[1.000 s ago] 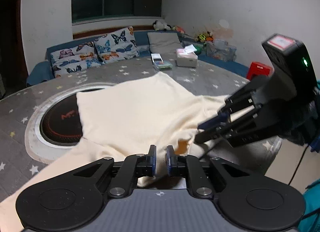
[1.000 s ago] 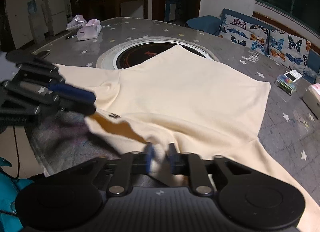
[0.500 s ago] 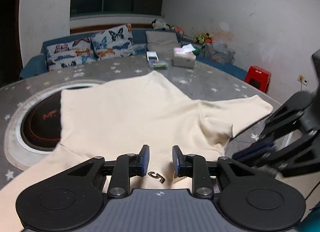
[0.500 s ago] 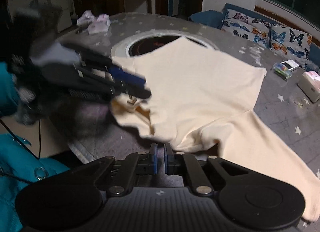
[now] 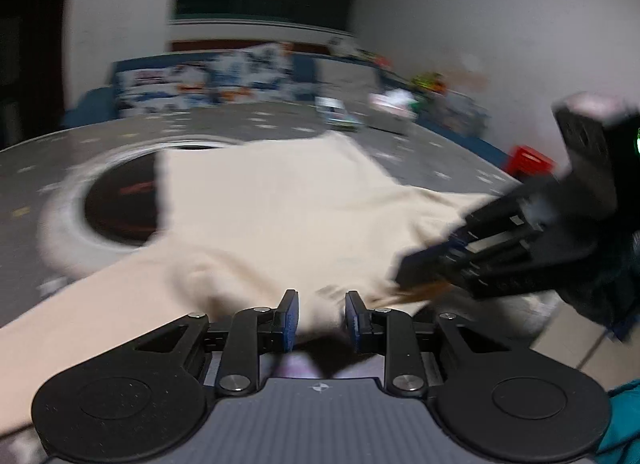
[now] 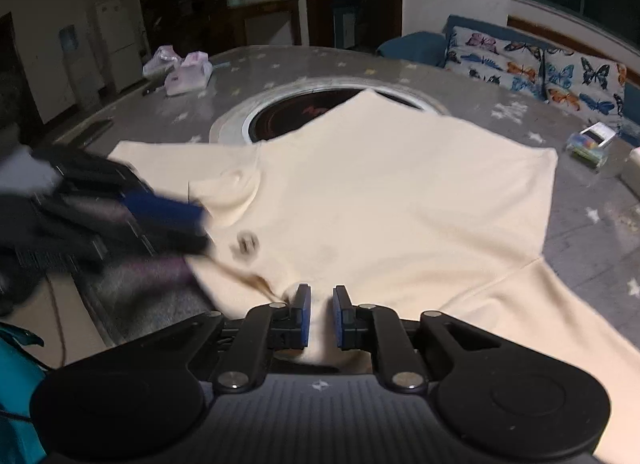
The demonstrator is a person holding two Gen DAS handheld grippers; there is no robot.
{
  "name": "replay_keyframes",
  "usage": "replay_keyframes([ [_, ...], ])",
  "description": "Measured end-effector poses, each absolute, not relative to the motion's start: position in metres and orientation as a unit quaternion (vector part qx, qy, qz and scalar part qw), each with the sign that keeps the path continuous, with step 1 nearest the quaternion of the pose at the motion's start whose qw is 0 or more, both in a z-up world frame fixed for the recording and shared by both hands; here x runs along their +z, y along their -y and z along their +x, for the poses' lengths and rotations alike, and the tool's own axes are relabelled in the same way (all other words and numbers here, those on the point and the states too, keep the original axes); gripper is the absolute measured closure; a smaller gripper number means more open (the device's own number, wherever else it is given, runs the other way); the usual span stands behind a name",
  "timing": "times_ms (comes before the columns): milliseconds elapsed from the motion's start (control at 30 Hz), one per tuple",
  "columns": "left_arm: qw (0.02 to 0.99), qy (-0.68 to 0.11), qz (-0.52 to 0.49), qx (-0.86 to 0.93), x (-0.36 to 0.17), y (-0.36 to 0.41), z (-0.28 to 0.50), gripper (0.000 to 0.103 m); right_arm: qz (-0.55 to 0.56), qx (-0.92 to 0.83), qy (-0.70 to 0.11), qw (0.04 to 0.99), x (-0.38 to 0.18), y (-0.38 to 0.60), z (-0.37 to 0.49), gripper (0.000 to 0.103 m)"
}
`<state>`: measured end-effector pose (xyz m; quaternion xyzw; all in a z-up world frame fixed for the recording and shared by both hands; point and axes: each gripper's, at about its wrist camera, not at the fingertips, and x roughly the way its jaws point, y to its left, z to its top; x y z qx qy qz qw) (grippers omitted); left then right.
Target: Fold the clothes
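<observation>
**Collar edge of the garment lies straight ahead of both pairs of fingers**

We note the cream garment (image 6: 384, 199) spread flat on the grey star-patterned counter (image 6: 304, 63), its far part overlapping the round dark inset (image 6: 280, 119) at the counter's middle. It lies neck end toward us: the collar edge sits at the near rim of the counter, the body runs away from us toward the sofa (image 6: 532, 63), and a sleeve trails off to each side. The long axis therefore runs roughly along the line both grippers point.

The left gripper (image 5: 322, 318) has its fingers spread and opening; cream cloth shows in the gap, but the pads do not press on it. The right gripper (image 6: 320, 316) shows a narrow gap between its fingers with cloth lying in that gap; we cannot tell from this view whether the pads are pinching the fabric or merely standing over it.

Both grippers sit at the collar edge, near each other, the left one toward the left shoulder, the right one toward the right. Neither is clearly nearer the cloth.

Appearance: plain cream knit, soft, lightly rumpled near the left shoulder. A brownish inner neckline (image 6: 256, 282) shows at the collar, and a small dark mark (image 6: 246, 244) just beyond it, possibly a label; the left view is motion-blurred. We judge the fold not yet begun.
</observation>
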<state>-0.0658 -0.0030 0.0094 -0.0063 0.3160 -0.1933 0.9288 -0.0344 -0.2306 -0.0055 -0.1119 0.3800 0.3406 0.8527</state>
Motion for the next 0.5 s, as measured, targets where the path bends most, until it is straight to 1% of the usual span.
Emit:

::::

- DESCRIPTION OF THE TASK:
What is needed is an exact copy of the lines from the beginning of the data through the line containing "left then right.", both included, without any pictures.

- SOLUTION TO THIS EXERCISE:
[1.000 s ago] 
[1.000 s ago] 
[0.500 s ago] 
[0.500 s ago] 
[now] 
[now] 
The demonstrator is a person holding two Gen DAS handheld grippers; there is no robot.
{
  "name": "replay_keyframes",
  "usage": "replay_keyframes([ [_, ...], ])",
  "description": "Measured end-effector poses, each absolute, not relative to the motion's start: position in metres and orientation as a unit quaternion (vector part qx, qy, qz and scalar part qw), each with the sign that keeps the path continuous, with step 1 nearest the quaternion of the pose at the motion's start whose qw is 0 or more, both in a z-up world frame fixed for the recording and shared by both hands; here x runs along their +z, y along their -y and z along their +x, for the poses' lengths and rotations alike, and the tool's own axes are relabelled in the same way (all other words and numbers here, those on the point and the states too, keep the original axes); gripper is the absolute measured closure; a smaller gripper number means more open (the device's own number, wherever else it is given, runs the other way); the usual span stands behind a name",
  "timing": "times_ms (comes before the columns): milliseconds elapsed from the motion's start (control at 30 Hz), one per tuple",
  "columns": "left_arm: qw (0.02 to 0.99), qy (-0.68 to 0.11), qz (-0.52 to 0.49), qx (-0.86 to 0.93), x (-0.36 to 0.17), y (-0.36 to 0.41), z (-0.28 to 0.50), gripper (0.000 to 0.103 m); right_arm: qz (-0.55 to 0.56), qx (-0.92 to 0.83), qy (-0.70 to 0.11), qw (0.04 to 0.99), x (-0.38 to 0.18), y (-0.38 to 0.60), z (-0.37 to 0.49), gripper (0.000 to 0.103 m)"
}
`<state>`: measured end-effector pose (xyz m; quaternion xyzw; all in a z-up world frame fixed for the recording and shared by both hands; point and axes: each gripper's, at about its wrist camera, not at the fingertips, and x roughly the way its jaws point, y to its left, z to its top; x y z qx qy qz qw) (grippers omitted); left then right.

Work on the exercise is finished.